Yes they do. Blue atnic 460 nm would mean ultraviolet with lower end 460nm. Hardly any range in the visible spectrum.


----------



## micheljq (Oct 24, 2012)

broham said:


> I have a 37 g freshawater planted tank with a beamswork 110 .5 watt led. Its 10000 kalvin and 16 460nm blue actnic Leds. Should I have both on at same time for optimal growth?


Hi, if it what i think the lamp fixture is compose of almost only 10000K leds with only some actinic leds right?

If it is the case it is usable. I had a tank with a Beamswork led fixture 2nd gen, with 121 (10000k) - 0,2w leds and 8 actinics leds for 8 months on a successfull planted tank.

Can you provide more details, the count of 10000k and actinic leds.

Michel.


----------



## jeffkrol (Jun 5, 2013)

essabee said:


> Yes they do. Blue atnic 460 nm would mean ultraviolet with lower end 460nm. Hardly any range in the visible spectrum.

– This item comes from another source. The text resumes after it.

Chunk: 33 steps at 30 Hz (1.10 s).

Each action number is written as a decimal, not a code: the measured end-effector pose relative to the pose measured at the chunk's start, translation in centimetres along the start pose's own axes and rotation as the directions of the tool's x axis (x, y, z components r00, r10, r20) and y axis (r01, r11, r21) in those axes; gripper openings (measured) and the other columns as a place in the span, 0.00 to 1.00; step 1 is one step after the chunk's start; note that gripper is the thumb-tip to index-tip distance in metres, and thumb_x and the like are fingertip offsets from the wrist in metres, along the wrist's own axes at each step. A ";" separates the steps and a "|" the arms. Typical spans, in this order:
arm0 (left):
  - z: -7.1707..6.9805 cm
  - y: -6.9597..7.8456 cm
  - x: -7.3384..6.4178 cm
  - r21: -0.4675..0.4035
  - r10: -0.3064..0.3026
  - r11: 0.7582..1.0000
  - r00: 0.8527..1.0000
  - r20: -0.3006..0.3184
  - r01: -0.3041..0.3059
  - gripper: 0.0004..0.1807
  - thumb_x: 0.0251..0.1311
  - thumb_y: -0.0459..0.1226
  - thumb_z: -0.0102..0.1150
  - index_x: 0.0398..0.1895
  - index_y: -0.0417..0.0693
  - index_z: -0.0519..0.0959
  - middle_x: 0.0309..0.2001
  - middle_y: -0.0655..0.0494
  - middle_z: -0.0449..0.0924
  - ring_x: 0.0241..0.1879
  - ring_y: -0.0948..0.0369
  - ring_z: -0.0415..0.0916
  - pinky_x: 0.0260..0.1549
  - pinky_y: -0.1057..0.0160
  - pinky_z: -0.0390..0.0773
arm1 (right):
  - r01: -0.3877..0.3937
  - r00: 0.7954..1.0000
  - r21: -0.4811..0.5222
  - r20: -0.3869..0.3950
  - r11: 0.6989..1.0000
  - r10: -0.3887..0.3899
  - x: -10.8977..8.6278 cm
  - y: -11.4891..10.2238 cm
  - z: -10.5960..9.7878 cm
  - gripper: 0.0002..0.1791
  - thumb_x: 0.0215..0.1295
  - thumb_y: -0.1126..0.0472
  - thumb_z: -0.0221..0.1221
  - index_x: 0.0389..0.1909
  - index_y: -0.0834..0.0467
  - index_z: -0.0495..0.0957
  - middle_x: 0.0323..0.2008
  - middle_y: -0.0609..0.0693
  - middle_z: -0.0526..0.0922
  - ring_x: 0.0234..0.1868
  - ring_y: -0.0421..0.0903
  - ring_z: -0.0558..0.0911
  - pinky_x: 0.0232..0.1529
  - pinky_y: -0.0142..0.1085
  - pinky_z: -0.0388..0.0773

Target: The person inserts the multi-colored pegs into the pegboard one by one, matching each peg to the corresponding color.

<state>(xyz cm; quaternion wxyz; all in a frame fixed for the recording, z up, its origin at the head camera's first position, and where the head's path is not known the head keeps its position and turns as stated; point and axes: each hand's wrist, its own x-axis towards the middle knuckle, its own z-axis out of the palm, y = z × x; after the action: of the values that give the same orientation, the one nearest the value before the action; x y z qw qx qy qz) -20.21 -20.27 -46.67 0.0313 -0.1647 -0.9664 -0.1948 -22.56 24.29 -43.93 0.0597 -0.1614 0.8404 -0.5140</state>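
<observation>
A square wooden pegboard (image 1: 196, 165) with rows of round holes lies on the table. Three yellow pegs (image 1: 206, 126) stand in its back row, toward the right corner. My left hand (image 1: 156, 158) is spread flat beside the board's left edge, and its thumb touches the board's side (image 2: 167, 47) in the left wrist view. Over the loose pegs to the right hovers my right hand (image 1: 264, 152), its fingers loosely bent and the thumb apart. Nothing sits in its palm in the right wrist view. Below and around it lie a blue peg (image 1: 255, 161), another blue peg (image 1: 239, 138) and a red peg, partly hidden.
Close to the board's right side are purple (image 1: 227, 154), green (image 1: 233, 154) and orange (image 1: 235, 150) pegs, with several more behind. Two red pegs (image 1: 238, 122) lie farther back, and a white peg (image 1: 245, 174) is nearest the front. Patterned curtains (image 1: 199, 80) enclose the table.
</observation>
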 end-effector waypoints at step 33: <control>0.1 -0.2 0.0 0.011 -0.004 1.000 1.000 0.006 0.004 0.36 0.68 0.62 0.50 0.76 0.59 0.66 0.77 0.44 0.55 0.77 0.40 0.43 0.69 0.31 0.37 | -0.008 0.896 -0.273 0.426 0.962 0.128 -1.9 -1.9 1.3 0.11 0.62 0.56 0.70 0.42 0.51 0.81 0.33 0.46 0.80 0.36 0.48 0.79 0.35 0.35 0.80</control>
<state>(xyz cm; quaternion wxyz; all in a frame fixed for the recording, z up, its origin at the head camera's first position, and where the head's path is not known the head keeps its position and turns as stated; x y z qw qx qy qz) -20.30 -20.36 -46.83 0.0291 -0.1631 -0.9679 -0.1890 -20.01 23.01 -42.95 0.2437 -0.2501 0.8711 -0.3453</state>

UV doesn't start till below 400nm (and plants can use some)
any light you can see is, by def. visible light.. 

At below 400nm it does drop off a bit but you start to get UV damage .










it is actually not arguable that plants can use "actinic" light..sorry
As a side note it is certainly not the only light one should use (any fairly monochromatic light source by itself really)


----------



## Raymond S. (Dec 29, 2012)

If you check this link, it will assure you that blue is a spectrum that plants use.
http://www.plantedtank.net/forums/10-lighting/835834-spectrum-question.html
Just scroll down to the post by jeffkrol and in it he gives a chart of those spectrums which plants use. Look at the chart on the right as it gives a simple graph of which spectrum
is used and to what extent.
Since actinic is essential to coral growth, a misconception exist in freshwater plant people that it is exclusively for salt water. This link proves otherwise.
Though no greatly, your plants will benefit from using the blue at the same time.
I have read one thread on here where the OP stated that red is used by plants for growth while blue is use for pigment production and flowering. How/if that is accurate I know not.


----------



## Solcielo lawrencia (Dec 30, 2013)

broham said:


> I have a 37 g freshawater planted tank with a beamswork 110 .5 watt led. Its 10000 kalvin and 16 460nm blue actnic Leds. Should I have both on at same time for optimal growth?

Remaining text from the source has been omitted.